My implementation of 42 NM. Works on x86, x64, object files and dynamic lib .so files. Similar to the GNU system nm command with differences.
below are all informations I found useful in developing this project.
- readelf: display information about ELF files, useful to check headers and symtabs.
- objdump: display information from object files, similar to readelf.
- hexdump: see the dump of a binary file, useful for check real value of a binary.
GNU nm lists the symbols from object files objfile.... If no object files are listed as arguments, nm assumes the file a.out. For each symbol, nm shows:
-
The symbol value, in the radix selected by options (see below), or hexadecimal by default.
-
The symbol type. At least the following types are used; others are, as well, depending on the object file format. If lowercase, the symbol is usually local; if uppercase, the symbol is global (external). There are however a few lowercase symbols that are shown for special global symbols ("u", "v" and "w").
-
The symbol name. If a symbol has version information associated with it, then the version information is displayed as well.
format of Executable and Linking Format (ELF) files
- below from: man elf (https://man7.org/linux/man-pages/man5/elf.5.html)
- an example of elf.h (https://codebrowser.dev/linux/include/elf.h.html)
Compilers produce and linkers and loaders operate on object files. The have specific formats like: assembler output (a.out). Mach-O, or ELF.
- executable (a.out)
- core. Virtual address space and register state of a process (a.out.core)

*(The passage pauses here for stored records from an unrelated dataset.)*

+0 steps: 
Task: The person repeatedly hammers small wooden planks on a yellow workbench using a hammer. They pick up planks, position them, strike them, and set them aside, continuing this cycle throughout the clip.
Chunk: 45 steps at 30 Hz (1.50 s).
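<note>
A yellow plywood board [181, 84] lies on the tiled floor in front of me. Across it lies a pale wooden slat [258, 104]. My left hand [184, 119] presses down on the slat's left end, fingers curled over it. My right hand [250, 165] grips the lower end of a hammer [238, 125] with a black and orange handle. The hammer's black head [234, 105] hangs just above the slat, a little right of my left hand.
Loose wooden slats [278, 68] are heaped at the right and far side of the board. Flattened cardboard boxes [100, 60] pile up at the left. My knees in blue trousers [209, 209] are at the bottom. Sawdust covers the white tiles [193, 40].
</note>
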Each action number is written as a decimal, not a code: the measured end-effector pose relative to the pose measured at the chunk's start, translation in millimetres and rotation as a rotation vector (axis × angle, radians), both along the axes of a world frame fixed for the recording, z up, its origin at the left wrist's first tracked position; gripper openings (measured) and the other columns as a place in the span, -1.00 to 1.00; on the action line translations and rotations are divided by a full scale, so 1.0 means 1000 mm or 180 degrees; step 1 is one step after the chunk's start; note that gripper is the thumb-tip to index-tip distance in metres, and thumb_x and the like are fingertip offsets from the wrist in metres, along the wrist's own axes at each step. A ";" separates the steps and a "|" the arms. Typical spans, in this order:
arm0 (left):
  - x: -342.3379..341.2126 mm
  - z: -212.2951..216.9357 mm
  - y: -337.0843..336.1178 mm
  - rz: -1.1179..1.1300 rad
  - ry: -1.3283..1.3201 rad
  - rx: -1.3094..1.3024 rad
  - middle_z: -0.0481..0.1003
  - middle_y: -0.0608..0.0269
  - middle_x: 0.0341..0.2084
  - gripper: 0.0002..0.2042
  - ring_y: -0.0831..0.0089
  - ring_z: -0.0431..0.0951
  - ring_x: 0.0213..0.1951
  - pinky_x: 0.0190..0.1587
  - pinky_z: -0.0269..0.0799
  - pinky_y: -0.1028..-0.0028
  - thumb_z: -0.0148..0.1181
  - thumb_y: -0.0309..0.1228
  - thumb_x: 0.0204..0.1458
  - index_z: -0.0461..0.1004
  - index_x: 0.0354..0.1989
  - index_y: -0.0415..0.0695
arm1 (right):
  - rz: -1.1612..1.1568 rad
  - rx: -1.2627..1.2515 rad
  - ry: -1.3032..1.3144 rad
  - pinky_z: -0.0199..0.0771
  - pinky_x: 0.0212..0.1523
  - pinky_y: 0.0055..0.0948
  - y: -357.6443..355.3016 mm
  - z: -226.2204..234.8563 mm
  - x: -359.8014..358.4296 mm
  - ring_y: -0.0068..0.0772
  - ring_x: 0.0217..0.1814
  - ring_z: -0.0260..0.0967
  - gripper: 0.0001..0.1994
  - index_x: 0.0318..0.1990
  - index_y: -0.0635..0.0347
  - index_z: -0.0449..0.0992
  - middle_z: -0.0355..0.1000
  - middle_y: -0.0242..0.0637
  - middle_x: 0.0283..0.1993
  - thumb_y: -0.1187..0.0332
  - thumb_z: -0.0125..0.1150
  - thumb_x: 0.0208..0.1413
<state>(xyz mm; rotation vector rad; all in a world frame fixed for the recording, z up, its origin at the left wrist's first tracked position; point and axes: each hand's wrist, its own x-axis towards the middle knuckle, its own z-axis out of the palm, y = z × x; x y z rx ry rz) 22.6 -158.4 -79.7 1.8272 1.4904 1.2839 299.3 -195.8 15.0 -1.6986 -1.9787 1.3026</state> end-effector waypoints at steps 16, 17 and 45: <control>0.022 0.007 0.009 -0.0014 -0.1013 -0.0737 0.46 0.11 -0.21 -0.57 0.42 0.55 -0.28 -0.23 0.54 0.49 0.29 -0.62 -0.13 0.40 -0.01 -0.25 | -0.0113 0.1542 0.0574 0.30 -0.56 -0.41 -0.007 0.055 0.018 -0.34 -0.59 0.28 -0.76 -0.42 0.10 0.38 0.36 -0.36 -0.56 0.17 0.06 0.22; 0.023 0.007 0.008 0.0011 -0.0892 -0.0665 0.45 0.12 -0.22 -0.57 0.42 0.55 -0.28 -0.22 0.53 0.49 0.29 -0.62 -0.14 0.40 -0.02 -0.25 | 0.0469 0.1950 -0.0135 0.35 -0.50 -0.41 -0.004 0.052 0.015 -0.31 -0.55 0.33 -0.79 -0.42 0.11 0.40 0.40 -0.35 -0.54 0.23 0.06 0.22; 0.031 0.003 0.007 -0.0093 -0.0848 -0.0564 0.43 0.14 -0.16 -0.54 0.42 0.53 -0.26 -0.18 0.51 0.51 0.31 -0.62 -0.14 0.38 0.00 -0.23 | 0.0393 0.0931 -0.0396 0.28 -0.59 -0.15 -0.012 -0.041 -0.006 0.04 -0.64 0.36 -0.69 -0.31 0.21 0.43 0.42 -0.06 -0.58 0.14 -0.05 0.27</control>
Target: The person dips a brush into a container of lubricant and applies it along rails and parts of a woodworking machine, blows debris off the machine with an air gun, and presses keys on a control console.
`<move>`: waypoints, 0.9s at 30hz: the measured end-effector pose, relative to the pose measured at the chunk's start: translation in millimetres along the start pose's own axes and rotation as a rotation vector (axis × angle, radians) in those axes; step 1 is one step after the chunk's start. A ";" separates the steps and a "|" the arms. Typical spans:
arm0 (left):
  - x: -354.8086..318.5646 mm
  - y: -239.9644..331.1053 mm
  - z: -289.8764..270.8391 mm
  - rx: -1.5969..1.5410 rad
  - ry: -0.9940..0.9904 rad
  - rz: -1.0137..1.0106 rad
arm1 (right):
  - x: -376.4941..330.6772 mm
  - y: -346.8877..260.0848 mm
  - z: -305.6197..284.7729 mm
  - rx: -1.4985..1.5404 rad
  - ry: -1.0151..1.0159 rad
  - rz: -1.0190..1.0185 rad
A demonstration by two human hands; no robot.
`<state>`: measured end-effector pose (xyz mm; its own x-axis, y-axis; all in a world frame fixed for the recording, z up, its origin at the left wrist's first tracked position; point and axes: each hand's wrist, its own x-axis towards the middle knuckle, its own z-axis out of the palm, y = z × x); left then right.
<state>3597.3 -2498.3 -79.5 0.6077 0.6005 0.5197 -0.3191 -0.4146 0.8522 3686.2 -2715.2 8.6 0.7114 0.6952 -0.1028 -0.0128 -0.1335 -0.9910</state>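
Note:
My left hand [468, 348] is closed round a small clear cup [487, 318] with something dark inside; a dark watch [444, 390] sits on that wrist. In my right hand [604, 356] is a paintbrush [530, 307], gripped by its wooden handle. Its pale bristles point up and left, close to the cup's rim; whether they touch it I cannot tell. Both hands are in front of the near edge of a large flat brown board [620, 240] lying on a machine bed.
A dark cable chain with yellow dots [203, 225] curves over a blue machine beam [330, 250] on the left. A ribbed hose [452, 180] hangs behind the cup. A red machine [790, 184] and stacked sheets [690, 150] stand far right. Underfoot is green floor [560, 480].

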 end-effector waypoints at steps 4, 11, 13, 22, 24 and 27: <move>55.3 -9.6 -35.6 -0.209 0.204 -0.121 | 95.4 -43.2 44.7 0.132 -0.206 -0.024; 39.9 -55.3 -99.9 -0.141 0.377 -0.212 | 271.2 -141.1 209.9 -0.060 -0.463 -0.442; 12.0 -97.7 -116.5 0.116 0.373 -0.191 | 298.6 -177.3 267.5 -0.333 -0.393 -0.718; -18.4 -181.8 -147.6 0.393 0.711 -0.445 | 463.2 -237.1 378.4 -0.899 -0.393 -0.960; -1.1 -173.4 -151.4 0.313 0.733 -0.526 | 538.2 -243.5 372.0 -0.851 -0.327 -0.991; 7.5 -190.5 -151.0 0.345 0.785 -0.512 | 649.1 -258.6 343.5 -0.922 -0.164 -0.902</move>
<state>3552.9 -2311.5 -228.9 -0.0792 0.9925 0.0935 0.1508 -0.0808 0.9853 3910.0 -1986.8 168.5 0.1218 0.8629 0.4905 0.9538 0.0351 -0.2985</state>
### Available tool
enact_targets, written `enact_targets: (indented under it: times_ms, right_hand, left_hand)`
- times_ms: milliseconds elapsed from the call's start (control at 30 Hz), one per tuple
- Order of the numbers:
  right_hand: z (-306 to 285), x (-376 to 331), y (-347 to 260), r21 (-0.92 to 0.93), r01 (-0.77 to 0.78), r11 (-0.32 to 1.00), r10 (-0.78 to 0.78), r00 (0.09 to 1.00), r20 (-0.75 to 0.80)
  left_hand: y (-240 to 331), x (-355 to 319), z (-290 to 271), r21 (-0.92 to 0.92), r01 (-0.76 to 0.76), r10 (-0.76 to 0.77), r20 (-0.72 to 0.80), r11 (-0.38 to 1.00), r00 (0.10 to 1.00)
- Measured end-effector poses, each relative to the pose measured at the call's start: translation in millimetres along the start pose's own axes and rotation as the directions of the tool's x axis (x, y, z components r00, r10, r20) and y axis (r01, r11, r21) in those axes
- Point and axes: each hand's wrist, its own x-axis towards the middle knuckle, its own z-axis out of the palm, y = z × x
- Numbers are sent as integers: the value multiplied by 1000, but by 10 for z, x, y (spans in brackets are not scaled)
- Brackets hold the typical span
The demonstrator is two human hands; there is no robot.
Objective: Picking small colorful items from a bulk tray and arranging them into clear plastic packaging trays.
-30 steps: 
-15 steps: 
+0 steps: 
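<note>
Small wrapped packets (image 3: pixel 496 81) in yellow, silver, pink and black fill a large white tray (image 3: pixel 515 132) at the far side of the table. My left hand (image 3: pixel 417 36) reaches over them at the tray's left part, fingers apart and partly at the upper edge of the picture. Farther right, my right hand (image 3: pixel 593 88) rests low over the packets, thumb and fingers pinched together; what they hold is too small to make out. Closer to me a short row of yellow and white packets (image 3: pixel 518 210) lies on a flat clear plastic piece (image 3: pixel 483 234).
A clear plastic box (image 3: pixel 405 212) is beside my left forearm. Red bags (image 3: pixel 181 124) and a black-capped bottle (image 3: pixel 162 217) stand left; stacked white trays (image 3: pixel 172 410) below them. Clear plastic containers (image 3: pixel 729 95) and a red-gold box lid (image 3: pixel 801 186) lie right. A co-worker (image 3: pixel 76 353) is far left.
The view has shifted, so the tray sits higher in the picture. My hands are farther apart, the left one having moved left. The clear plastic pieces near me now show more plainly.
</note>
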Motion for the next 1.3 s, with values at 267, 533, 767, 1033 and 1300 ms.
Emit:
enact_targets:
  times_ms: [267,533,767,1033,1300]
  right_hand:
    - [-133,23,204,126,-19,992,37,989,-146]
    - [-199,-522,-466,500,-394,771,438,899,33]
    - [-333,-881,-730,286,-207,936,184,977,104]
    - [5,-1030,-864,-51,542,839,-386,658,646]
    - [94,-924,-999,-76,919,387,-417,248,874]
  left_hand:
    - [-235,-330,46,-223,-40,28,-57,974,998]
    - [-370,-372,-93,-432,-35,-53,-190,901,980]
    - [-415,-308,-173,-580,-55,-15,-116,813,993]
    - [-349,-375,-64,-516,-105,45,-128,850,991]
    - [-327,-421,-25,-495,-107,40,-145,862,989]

- Relocatable. Can be linked together with others to produce a shared library or an executable (foo.o)
- Share Object files. Position independent code; used by dynamic linker to create a process image (libfoo.so)
The program header is defining segments (in the address space of a process running executable) projected in virtual memory (The executable point of view). The sections header is defining sections (the linkable point of view for ld etc). Each section belongs to a segment. The ELF file header tells where program header table and section header table are.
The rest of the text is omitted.